World's fastest man is training to drive at 1,000mph
Driving around Silverstone in the Radical, which goes from 0-60mph in just 3.1 seconds, is definitely a memorable experience.
Even better when you have the world's fastest man driving you - not sprinter Usain Bolt but Andy Green.
He's training for a record-breaking drive in the Bloodhound SSC (supersonic car) in 2013 and 2014.
"I think I have a healthy amount of nerves and caution about this," he says.
"We're literally doing something no one has ever done before."
Imagine a car with the performance of 180 Formula 1 racing cars.
It designers say it can go from 0mph to 1,000mph (1,609km/h) and back to zero in 120 seconds - it's propelled by its jet and rocket engines.
Andy, an RAF fighter pilot, says: "I won't be worried about crashing, more the fact I have to control the power and the speed, plus we'll have a live camera streaming the whole time for people to watch."
The 48-year-old is the current 763mph (1,300km/h) world land speed record after his 1997 drive in Thrust SSC. This time, it'll be different though.
"It's difficult to describe what 1,000mph feels or looks like.
"With the Bloodhound we will quite literally be driving faster than a speeding bullet from the world's most powerful hand gun."
Andy will be experiencing the pressure of three times the force of gravity when he's inside the cockpit as he reaches the top speed.
Bloodhound will take 15 seconds to reach 100mph but it will then take just 25 seconds to go from 100mph to 1,000mph.
"It won't be a case of jump in, start engines, floor-it-and-hope.

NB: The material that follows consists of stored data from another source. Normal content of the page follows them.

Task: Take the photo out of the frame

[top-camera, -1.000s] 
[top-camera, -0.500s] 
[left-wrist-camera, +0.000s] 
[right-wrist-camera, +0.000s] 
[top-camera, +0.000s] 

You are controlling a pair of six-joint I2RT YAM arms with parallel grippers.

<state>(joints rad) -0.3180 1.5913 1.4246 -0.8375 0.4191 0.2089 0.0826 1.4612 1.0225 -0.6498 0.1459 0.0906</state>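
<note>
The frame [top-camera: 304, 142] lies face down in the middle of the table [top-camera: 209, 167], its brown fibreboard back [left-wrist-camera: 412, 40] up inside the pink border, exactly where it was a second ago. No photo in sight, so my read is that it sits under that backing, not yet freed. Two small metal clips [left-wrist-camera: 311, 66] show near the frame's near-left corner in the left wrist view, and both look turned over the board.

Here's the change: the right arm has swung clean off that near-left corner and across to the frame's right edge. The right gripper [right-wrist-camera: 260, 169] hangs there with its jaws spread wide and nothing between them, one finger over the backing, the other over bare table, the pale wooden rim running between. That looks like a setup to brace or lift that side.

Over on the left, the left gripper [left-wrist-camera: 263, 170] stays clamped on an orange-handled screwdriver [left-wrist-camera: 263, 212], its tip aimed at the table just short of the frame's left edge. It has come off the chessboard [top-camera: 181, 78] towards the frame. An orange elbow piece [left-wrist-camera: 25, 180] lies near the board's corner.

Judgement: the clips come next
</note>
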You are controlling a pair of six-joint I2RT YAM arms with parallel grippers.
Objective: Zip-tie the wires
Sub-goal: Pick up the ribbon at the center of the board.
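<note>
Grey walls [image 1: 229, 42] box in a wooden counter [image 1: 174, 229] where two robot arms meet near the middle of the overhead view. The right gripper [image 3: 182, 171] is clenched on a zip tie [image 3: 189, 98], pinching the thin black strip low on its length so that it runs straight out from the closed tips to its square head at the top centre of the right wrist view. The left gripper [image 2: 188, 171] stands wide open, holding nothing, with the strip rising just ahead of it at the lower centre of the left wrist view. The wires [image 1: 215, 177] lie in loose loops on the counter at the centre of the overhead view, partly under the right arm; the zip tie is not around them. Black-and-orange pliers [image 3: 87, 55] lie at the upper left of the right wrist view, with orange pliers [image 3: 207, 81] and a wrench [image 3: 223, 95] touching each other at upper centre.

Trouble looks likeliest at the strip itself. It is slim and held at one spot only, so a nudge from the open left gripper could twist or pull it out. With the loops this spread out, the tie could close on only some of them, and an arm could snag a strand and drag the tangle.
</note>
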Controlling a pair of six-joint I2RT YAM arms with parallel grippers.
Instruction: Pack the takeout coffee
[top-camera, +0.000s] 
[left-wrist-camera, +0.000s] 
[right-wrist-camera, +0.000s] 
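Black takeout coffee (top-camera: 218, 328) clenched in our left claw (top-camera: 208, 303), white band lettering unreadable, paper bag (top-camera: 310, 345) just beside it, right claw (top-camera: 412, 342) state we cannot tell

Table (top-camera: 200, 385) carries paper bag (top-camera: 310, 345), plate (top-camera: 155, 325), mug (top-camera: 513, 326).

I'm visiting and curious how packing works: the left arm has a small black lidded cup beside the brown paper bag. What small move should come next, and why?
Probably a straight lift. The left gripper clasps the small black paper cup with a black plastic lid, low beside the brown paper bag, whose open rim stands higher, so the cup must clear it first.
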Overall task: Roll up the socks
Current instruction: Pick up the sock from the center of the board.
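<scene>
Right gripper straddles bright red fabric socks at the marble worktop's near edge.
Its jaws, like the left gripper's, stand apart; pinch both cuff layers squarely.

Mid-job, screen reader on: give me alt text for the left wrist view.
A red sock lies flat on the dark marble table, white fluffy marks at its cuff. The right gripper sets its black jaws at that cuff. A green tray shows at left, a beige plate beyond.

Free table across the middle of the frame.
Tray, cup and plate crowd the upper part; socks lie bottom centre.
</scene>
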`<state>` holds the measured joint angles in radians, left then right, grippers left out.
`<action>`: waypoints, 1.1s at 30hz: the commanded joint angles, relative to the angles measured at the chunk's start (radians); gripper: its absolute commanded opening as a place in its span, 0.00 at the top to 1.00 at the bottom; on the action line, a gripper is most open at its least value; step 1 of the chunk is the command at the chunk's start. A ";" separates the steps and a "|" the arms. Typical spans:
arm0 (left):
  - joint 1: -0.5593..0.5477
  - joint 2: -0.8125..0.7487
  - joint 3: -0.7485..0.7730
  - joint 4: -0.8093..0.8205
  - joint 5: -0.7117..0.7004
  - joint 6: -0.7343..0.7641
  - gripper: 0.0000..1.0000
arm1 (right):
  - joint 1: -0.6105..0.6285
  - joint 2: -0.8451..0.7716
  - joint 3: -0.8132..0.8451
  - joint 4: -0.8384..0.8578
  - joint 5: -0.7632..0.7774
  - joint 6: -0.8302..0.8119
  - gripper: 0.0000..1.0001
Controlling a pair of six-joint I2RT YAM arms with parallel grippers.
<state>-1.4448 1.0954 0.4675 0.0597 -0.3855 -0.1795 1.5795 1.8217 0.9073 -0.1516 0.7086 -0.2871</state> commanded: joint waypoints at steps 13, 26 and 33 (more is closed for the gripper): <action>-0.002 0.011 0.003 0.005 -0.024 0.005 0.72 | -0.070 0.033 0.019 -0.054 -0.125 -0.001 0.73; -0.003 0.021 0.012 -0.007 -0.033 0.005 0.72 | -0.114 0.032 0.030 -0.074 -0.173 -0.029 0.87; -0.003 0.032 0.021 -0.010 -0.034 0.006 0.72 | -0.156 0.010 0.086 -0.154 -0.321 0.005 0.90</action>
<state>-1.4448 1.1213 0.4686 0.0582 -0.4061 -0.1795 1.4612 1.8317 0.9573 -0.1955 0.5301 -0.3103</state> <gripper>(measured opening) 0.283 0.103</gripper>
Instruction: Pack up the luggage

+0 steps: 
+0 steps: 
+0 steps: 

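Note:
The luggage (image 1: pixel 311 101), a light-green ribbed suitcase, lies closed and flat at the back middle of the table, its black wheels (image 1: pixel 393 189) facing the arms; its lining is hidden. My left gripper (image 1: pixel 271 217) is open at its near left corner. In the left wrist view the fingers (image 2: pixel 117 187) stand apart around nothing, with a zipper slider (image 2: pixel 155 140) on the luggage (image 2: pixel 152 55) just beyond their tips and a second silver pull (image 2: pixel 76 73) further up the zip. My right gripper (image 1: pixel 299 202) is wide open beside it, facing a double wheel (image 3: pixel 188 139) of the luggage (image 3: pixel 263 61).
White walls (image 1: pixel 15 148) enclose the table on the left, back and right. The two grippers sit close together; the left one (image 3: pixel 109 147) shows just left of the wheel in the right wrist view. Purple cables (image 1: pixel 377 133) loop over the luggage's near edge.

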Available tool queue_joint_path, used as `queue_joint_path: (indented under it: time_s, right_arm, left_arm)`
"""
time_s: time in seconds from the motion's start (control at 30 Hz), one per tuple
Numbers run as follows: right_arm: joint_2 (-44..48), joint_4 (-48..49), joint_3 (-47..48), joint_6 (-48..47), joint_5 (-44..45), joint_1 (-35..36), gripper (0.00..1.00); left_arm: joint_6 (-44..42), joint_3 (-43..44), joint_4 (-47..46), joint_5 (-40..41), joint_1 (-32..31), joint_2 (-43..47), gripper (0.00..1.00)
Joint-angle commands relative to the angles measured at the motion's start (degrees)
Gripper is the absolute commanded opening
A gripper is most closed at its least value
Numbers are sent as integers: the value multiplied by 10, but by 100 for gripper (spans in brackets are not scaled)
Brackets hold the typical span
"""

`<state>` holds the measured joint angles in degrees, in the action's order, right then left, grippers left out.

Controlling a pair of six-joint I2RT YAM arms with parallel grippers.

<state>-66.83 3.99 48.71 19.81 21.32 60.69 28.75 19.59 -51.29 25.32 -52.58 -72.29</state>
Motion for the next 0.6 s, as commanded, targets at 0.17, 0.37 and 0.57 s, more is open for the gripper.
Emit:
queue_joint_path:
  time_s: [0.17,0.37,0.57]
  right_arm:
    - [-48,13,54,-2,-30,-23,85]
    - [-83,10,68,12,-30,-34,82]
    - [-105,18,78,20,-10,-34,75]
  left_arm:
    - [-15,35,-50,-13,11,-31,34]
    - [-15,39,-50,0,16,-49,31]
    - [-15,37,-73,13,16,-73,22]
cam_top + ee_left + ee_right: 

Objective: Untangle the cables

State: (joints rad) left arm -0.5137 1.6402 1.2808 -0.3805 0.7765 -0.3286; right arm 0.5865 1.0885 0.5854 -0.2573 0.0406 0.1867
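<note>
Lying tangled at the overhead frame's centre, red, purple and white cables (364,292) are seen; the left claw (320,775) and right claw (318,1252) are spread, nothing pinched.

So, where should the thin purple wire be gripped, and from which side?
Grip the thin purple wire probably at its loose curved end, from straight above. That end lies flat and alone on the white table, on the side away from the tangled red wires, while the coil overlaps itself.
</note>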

We're carrying out a precise step-by-step test programme to make sure we get it right and I'm training hard for it."
Training for a top speed
To train for 1,000mph seems an impossible task but as we drive around the main circuit Silverstone he demonstrates how practising here, will help him drive the Bloodhound on the day, in a South African desert.
"Getting used to the different grip levels, feeling a car sliding, steering into a little bit, adjust the throttle slightly, I can practise all that at 200mph on a track beforehand.
"I'm relying on my RAF background as a pilot too."
But flying a plane and driving a supersonic car is a different ball game. Andy will lie feet-first in the Bloodhound. As the car accelerates from 0-1,000 mph in 42 seconds, he will experience a 2G force and the blood will rush to his head.
Then when he decelerates, he'll experience forces of up to 3G causing the blood to drain to his feet. He could black out.
"I'm practising for this in a stunt aircraft, by flying upside-down. Of course I must develop some car-driving skills as well which is the point of being at Silverstone."
But this isn't just about the need for speed. Bloodhound is being used as educational tool to try to inspire school children into becoming the next generation of scientists and engineers.
More than 5,000 schools across the UK will be using videos from the Bloodhound project as part of their lessons.
Andy says: "We want to showcase the great engineers we have in this country and can have in the future.
"When you go into schools and talk about this project, children's eyes light up and it inspires them. That's what it's about for us."